OPINIóN
Actualizado 03/03/2025 20:26:19
Charo Alonso

Nos alcanza siempre la primavera por sorpresa, con los brotes que llenan los árboles de la plaza por la que gira la vida al paso de nuestras preocupaciones. Y nos solazamos con la idea de abandonar el abrigo sobre el banco para ver pasar, más ligeros de equipaje, el autobús que nos lleva, el coche que circula como los pasos lentos de nuestros mayores, esos que, dice el Eclesiastés, siguen dando ofrendas… como las ancianas higuera, los manzanos viejos y las ramas torturadas de un venerable olivo que da el fruto cierto de la alabanza franciscana.
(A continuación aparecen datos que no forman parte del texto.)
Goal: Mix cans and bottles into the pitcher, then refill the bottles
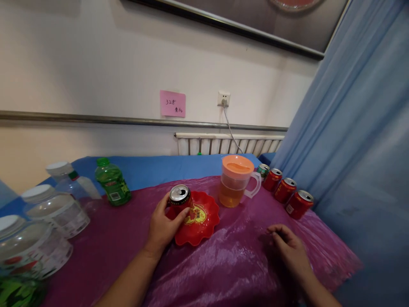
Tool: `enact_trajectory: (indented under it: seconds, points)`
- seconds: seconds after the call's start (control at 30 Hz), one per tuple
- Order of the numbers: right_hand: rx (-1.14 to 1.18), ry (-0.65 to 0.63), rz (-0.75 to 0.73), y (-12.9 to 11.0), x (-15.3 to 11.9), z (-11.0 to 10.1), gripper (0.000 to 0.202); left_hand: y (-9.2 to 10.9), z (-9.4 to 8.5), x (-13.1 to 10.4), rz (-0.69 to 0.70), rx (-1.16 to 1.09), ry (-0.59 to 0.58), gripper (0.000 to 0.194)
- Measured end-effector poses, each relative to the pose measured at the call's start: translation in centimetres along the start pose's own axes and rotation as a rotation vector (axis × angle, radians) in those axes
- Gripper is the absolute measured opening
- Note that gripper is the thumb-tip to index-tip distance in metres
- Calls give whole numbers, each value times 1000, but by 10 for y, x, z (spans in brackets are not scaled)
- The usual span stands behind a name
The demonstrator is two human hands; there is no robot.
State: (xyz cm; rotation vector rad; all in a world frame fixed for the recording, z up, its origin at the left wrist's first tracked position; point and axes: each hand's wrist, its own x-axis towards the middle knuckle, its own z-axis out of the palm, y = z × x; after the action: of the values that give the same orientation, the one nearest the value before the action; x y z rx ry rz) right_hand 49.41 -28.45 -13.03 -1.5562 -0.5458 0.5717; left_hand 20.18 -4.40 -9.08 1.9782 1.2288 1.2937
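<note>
My left hand (pixel 164 224) is wrapped round an opened drink can (pixel 180 197) with a black rim and a silver top. The can stands upright at the left side of a red scalloped plate (pixel 207 226), which has a yellow printed centre. My right hand (pixel 289 245) hovers over the purple plastic sheet, its fingers loosely curled and apart, with nothing seen in them. Behind the plate stands a clear pitcher (pixel 230 194) with an orange lid, partly filled with amber liquid.
Several opened cans (pixel 285 191) line the right edge by a blue curtain (pixel 358 149). At left stand a green bottle (pixel 113 183) and large clear jars (pixel 60 211) with white lids. The purple sheet (pixel 223 273) is wrinkled. A radiator (pixel 211 145) runs along the wall.
</note>
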Motion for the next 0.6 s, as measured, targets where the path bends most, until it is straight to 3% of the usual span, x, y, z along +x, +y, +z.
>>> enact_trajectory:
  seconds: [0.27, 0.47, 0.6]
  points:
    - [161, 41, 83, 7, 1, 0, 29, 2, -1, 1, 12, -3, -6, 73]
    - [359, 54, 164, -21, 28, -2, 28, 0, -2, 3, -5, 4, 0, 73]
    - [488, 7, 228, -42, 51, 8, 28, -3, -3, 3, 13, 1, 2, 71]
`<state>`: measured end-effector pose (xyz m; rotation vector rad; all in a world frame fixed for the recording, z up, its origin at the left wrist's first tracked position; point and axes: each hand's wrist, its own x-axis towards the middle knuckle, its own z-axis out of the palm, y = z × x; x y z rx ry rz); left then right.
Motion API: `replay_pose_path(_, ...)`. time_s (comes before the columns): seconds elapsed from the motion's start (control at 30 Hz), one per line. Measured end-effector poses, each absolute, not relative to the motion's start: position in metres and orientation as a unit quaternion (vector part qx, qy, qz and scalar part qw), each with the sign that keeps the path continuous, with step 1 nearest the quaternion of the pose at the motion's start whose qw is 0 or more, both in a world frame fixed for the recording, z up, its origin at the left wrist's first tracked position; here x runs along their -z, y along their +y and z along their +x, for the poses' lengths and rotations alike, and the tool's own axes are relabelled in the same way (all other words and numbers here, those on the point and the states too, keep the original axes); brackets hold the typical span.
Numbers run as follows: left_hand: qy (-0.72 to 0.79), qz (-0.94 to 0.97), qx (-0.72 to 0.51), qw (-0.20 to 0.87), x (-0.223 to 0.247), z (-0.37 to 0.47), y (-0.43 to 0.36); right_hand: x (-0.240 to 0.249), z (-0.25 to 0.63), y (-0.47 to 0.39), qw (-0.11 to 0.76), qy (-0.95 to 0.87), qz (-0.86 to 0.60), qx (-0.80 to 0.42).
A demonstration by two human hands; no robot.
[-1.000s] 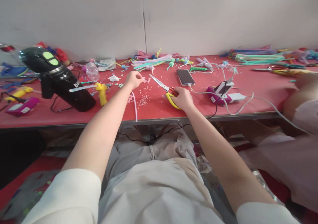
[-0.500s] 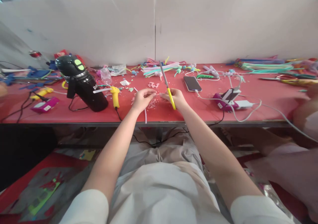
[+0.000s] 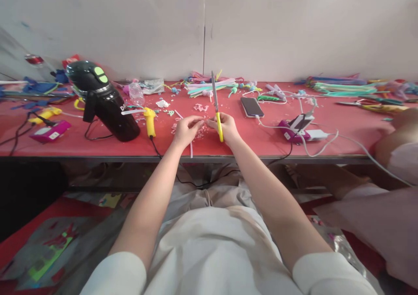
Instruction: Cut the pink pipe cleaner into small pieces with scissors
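Note:
Yellow-handled scissors (image 3: pixel 219 123) hang on my right hand (image 3: pixel 226 126), their closed blades pointing away from me. The fingers of that hand are closed round the handle, and its fingertips come close to those of my left hand (image 3: pixel 188 131). My left hand is pinched; whatever sits between its fingertips is too small to make out. Pink scraps (image 3: pixel 200 108) lie on the red table (image 3: pixel 156 149) beyond and beneath the hands. A pale pink strip (image 3: pixel 191 150) lies beside my left hand, reaching toward the table's front edge.
A black bottle (image 3: pixel 112 112) and a yellow glue gun (image 3: pixel 150 123) stand at left. A phone (image 3: pixel 252 106) on a white cable lies right of the hands, near a purple power block (image 3: pixel 289 131). Pipe cleaners (image 3: pixel 346 87) line the back. Another person's arm (image 3: pixel 398 131) is at far right.
The view has tipped down slightly. The scissors in my right hand have swung more upright, and their handle has moved left. My hands stay close together.

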<state>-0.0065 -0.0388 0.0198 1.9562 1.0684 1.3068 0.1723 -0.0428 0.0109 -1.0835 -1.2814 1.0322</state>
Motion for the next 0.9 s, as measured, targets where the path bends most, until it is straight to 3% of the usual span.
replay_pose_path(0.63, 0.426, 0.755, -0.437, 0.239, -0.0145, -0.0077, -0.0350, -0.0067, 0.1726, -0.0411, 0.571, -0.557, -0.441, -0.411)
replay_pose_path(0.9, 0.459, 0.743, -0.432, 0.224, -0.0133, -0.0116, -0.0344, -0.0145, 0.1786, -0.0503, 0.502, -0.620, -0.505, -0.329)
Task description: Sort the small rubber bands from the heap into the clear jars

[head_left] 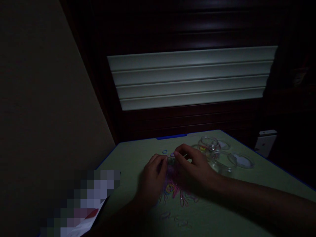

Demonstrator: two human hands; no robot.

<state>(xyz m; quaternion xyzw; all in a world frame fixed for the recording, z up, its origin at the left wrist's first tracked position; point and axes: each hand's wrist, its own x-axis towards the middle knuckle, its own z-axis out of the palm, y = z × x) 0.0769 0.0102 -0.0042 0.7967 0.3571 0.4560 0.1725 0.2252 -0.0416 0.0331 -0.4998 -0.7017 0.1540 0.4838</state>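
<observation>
Over a pale green table, my left hand (154, 174) has thumb and forefinger pressed together at the far side of a pile of small coloured bands (174, 189); what it pinches is too small and dark to name. Close on its right, my right hand (195, 163) is bent with thumb and forefinger together near a small purple band (172, 154); whether it grips that band is unclear. A blue band (164, 152) lies just beyond my hands. Several loose bands (181, 221) lie nearer me. Part of the pile is hidden by my hands.
Clear round jars (209, 142) stand beyond my right forearm, one with coloured bands inside. Clear lids (243, 161) lie beside them. A partly blurred white and red item (91, 214) is at the left table edge. A white box (266, 143) stands past the right edge.
</observation>
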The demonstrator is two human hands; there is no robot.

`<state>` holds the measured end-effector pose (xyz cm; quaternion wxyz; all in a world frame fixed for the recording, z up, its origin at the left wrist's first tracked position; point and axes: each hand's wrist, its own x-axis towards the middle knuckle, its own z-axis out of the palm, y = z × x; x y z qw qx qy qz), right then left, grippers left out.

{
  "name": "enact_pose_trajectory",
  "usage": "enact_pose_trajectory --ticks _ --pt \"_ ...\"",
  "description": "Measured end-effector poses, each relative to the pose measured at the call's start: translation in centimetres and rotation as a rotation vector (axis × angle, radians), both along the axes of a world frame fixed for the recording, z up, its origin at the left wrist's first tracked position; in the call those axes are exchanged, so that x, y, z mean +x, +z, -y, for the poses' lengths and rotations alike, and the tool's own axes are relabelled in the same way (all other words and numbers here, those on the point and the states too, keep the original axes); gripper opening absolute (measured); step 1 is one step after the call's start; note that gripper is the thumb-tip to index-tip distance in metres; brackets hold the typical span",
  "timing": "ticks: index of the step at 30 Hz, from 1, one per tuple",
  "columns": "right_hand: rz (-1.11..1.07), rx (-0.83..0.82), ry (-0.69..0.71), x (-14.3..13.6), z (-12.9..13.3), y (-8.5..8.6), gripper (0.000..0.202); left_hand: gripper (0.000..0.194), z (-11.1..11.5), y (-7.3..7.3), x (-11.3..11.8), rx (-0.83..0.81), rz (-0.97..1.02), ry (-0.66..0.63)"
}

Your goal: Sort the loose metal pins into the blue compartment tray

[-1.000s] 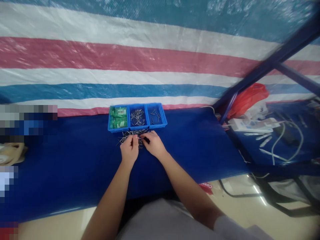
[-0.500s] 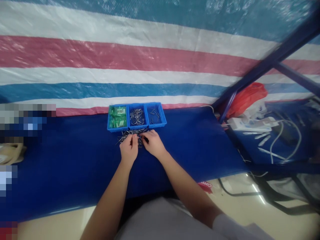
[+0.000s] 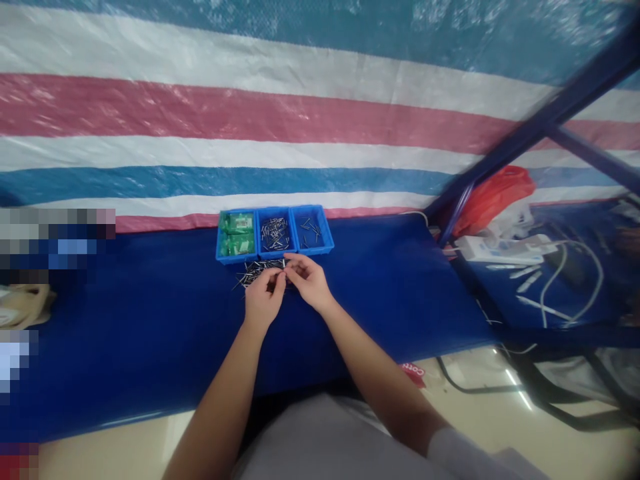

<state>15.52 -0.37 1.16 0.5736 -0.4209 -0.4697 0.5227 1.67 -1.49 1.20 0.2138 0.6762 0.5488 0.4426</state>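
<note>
My left hand [image 3: 263,293] and my right hand [image 3: 310,281] meet at their fingertips over the near edge of a loose pile of thin metal pieces [image 3: 251,272], which look like screws or nails. A small slim metal piece [image 3: 284,264] shows upright at the pinched fingers of my right hand. The left thumb and forefinger are closed beside it; whether they also grip it is hidden. Just behind the pile stand three joined blue bins: the left bin [image 3: 219,248] with green packets [image 3: 240,233], the middle bin [image 3: 277,254] with many metal pieces, the right bin [image 3: 320,249] with several.
The pile and bins rest on a dark blue table cover [image 3: 165,320]. A striped plastic sheet [image 3: 300,120] hangs behind. To the right are a dark metal frame [image 3: 505,143], a red bag [image 3: 500,193], a white power strip [image 3: 505,248] and cables. A beige item [image 3: 30,307] lies far left.
My hands have come together and lifted slightly, the left one moving right. A slim metal piece now shows upright at the right fingertips. The bins stay put.
</note>
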Motion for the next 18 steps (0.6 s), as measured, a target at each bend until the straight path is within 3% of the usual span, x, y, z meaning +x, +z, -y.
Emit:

Tiene la placita de cuatro árboles bendición primaveral, sí, pero se levanta el viento y el frío nos recuerda que los vientos de marzo escarean a las damas en sus palacios, como dice mi tía.

Regresamos a la casa y nos refugiamos en el calor del calendario que se ha retrasado este año y nos lleva el carnaval al interior, porque hace frío y el niño disfrazado se arrice en la calle y en el patio del colegio. Coinciden el Ramadán y la Cuaresma y ahí está medio mundo de ayuno y abstinencia, de espera y desesperación en medio de las noticias adversas, de las riadas y hasta de las sequías que no alimentan a los corderos, ni a los del silencio, ni a los de un Marruecos arrasado por el polvo que no da hierba ni siquiera para que la arranque una cabra paupérrima. Y en la cocina de mi madre se piensa en el potaje de bacalao y en la mía le doy vueltas a la sopa harira que me enseñaron a hacer mis vecinas de Talayuela. El viernes es de pescado y se come en las casas de algunos de mis alumnos cuando ya no se distingue un hilo negro, cae el sol y se rompe el ayuno, leche y dátiles para iniciar la fiesta que, en esa Gaza asolada, se celebra entre las ruinas que quieren los infames convertir en un paseo marítimo de cemento y ruindades.

Tiene la cuaresma un olor a cirio encendido, a silencios de infancia sin radio y con nubes de tormenta ahí donde el cielo se junta con el suelo del cementerio, ceniza en la frente que el musulmán posa sobre la tierra. La mía fue una niñez de abuela pía y abuelo respetuoso, pero que no perdonaba el parte a la hora de la comida. Había que estar informados hasta que de la radio pegada a la pared no salía más que música religiosa. Luego vendría la tele y su aluvión de películas de romanos, y mientras, pescado, bacalao puesto a desalar y mucha visita a la iglesia cuya puerta parecía aún más oscura y misteriosa. Por el contrario, el ramadán se alargaba en los barrios de mis alumnos como un día largo y somnoliento que estallaba de júbilo en el crepúsculo que iniciaba la noche y la comida compartida. Farolillos de luz para iluminar las sombras, esperanza y mesa llena. Paciencia, generosidad y gusto por las pequeñas cosas… y sobre todo, conciencia del tiempo que vivimos. Esa quizás sea toda enseñanza.

Charo Alonso. Fotografía: Fernando Sánchez Gómez.